## Task prompt
Reproduce word for word, from the entries below, the line with "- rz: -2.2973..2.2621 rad", the line with "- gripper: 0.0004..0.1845", and every line between them, and nothing more.

## Stored records
<<<<
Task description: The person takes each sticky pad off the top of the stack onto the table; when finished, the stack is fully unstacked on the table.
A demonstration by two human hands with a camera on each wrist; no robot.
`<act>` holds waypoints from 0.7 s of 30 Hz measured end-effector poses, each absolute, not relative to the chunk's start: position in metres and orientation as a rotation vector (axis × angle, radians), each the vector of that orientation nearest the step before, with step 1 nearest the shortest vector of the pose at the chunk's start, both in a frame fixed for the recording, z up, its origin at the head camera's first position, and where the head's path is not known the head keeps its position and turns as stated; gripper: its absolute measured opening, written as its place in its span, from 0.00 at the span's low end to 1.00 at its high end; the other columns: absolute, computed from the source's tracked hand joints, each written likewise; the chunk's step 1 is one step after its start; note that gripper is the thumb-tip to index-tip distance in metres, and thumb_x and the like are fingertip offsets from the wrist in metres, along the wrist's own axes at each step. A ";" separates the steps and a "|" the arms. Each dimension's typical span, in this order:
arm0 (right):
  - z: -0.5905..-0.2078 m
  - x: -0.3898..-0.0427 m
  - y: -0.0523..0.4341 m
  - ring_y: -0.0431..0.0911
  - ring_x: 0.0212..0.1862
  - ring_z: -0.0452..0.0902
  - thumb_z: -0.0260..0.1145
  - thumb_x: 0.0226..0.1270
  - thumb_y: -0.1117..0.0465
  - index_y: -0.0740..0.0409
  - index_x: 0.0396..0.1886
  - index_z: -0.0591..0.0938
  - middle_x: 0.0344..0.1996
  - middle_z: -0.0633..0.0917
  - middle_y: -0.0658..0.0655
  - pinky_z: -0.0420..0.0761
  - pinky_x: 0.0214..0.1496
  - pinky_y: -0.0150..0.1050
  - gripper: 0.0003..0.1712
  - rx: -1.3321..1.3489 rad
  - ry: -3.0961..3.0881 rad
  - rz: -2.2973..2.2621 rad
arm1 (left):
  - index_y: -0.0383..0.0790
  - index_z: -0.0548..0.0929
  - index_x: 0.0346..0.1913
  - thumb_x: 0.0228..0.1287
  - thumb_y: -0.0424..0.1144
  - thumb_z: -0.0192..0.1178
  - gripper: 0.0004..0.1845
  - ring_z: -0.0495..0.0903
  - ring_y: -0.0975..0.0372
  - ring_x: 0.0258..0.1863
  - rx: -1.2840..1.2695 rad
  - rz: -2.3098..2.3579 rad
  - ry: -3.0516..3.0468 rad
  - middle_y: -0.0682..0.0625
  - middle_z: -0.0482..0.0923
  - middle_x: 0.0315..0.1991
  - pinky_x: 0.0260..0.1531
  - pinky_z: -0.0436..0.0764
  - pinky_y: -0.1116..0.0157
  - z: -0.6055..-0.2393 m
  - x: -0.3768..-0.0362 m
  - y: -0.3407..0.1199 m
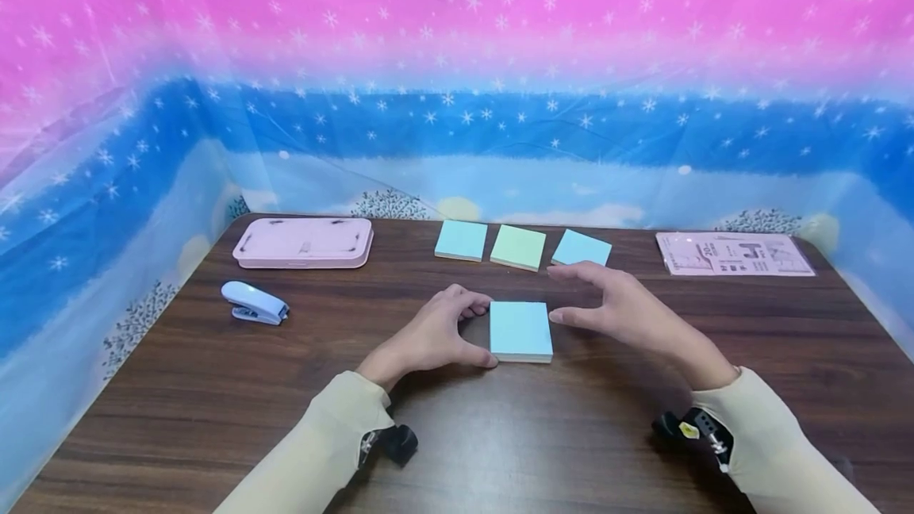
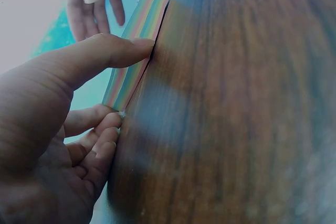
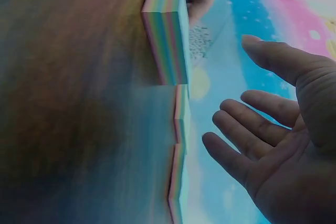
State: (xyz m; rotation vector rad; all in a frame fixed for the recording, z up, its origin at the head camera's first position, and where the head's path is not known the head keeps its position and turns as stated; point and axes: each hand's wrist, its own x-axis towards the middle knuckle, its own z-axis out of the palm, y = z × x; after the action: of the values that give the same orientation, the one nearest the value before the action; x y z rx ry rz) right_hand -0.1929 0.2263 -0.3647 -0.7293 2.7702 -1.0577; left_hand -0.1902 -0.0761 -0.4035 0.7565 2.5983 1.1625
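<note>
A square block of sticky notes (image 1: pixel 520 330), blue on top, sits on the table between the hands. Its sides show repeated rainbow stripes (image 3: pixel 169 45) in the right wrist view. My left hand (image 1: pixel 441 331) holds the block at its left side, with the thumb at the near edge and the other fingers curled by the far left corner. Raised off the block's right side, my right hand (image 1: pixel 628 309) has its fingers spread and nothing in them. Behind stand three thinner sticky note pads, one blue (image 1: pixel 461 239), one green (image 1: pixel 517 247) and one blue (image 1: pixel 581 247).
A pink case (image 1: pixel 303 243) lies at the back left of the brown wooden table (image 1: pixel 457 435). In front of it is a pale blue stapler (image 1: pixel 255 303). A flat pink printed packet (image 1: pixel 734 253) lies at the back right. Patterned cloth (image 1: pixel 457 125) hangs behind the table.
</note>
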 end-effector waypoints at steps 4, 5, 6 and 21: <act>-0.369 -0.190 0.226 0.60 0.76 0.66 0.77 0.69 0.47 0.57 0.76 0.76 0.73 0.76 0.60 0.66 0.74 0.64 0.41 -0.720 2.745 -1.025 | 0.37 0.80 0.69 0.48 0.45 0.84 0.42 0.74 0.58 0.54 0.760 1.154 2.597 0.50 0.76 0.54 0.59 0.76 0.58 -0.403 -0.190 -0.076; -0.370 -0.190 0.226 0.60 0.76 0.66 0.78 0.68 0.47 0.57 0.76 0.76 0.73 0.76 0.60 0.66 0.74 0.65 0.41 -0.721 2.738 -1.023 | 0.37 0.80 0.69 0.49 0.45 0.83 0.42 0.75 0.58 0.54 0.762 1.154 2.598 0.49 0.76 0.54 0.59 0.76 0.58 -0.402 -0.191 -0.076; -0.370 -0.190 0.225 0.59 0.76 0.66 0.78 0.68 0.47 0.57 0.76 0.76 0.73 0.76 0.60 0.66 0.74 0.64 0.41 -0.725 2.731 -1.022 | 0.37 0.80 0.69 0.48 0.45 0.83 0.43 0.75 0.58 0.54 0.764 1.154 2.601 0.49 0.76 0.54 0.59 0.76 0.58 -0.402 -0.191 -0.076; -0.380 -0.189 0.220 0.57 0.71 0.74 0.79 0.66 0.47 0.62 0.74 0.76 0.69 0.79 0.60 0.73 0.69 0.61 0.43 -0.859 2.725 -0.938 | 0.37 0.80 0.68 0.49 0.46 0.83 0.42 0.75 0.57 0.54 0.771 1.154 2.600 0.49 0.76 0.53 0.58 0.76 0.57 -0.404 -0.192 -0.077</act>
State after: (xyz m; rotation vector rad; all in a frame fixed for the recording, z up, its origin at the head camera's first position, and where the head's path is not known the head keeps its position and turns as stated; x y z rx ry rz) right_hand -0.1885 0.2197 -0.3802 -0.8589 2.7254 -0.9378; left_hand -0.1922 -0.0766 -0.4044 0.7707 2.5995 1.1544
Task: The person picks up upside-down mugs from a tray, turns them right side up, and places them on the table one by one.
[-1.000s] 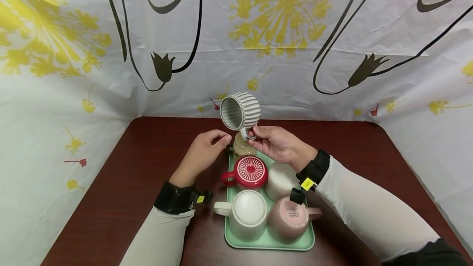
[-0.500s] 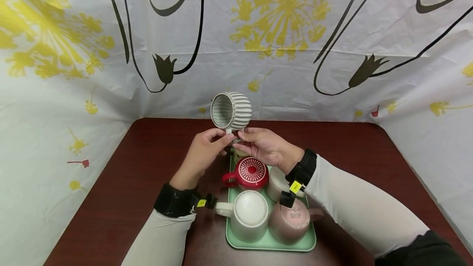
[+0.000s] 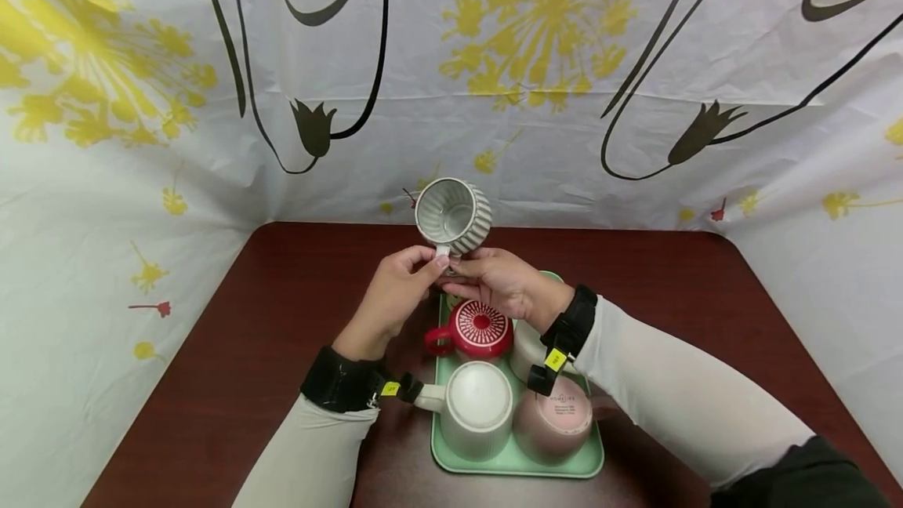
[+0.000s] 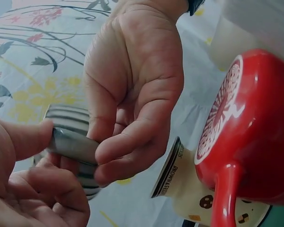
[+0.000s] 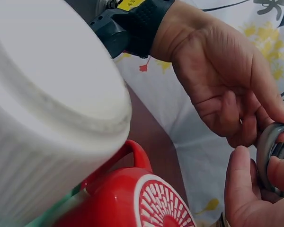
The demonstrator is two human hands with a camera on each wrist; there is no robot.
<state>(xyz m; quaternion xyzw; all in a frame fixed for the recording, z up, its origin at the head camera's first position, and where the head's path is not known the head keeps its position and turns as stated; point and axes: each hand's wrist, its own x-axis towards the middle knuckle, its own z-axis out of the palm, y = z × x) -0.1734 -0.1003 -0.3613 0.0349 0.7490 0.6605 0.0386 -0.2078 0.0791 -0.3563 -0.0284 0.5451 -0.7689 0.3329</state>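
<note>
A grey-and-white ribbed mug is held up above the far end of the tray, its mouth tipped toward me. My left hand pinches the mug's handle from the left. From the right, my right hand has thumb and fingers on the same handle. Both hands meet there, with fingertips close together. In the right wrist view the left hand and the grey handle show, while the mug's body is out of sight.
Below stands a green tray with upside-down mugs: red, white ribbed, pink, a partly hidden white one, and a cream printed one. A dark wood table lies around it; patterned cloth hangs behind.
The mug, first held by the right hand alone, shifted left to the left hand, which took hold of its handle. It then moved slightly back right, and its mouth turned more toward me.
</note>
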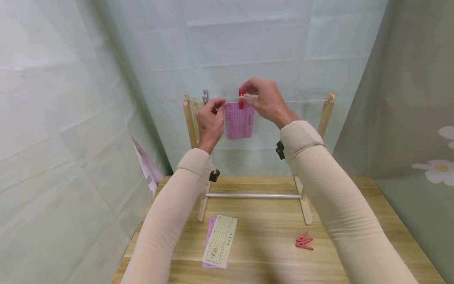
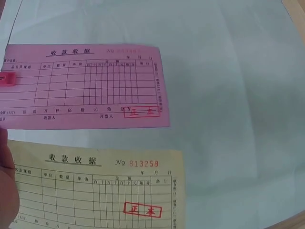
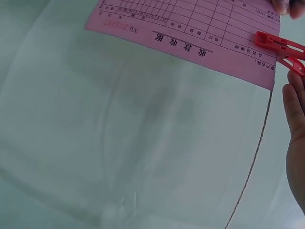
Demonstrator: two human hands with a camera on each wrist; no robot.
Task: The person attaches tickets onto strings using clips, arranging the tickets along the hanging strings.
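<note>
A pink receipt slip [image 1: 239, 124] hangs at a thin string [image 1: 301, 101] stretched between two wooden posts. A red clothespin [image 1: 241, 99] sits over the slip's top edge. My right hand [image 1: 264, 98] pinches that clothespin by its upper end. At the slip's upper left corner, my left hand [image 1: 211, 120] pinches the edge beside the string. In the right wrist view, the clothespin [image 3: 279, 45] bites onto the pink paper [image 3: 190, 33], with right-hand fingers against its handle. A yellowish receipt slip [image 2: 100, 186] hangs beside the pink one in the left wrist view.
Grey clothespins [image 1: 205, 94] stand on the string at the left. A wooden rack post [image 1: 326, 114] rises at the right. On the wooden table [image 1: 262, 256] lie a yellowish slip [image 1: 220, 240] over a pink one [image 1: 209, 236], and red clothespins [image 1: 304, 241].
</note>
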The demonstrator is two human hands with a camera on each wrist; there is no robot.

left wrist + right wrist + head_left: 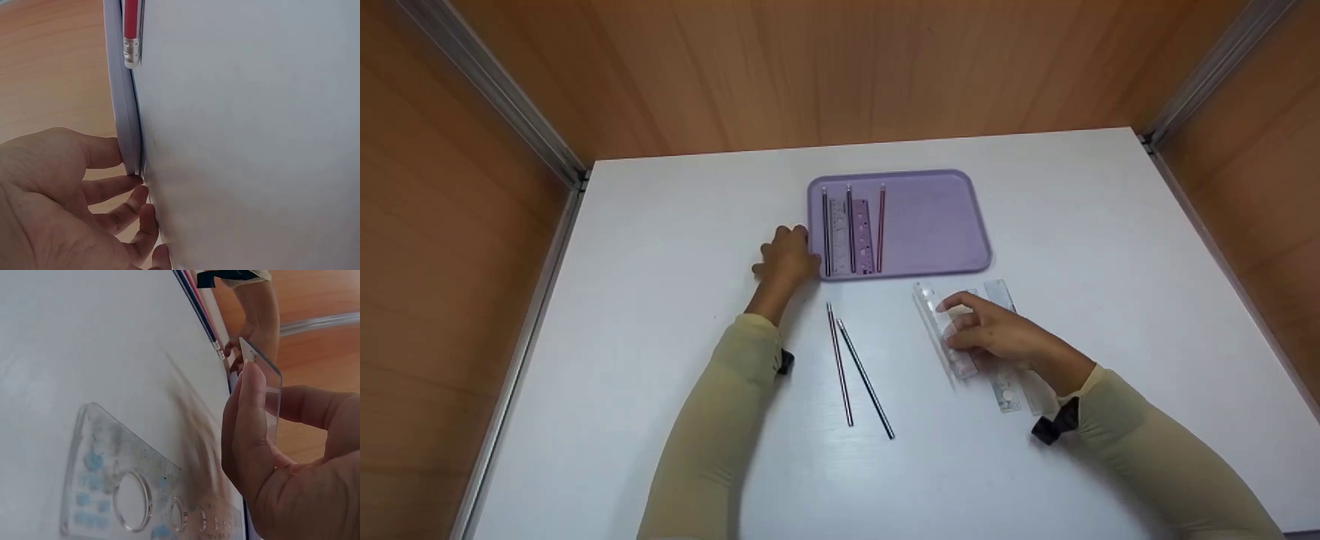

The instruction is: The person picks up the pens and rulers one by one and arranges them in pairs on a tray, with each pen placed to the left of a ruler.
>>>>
## Output of the exercise
  - rz: -2.2973..2.2621 rad
arm1 (left):
  - index_y: -0.0383..0.0790
  - index_z: -0.0548..0.0929
  - index_x: 0.0346..0.1913
  - thumb_x: 0.0228..0.1287
  - thumb_y: -0.0424..0.1144
  - thumb_z: -0.0192..0.1178
  - gripper: 0.0004..0.1845

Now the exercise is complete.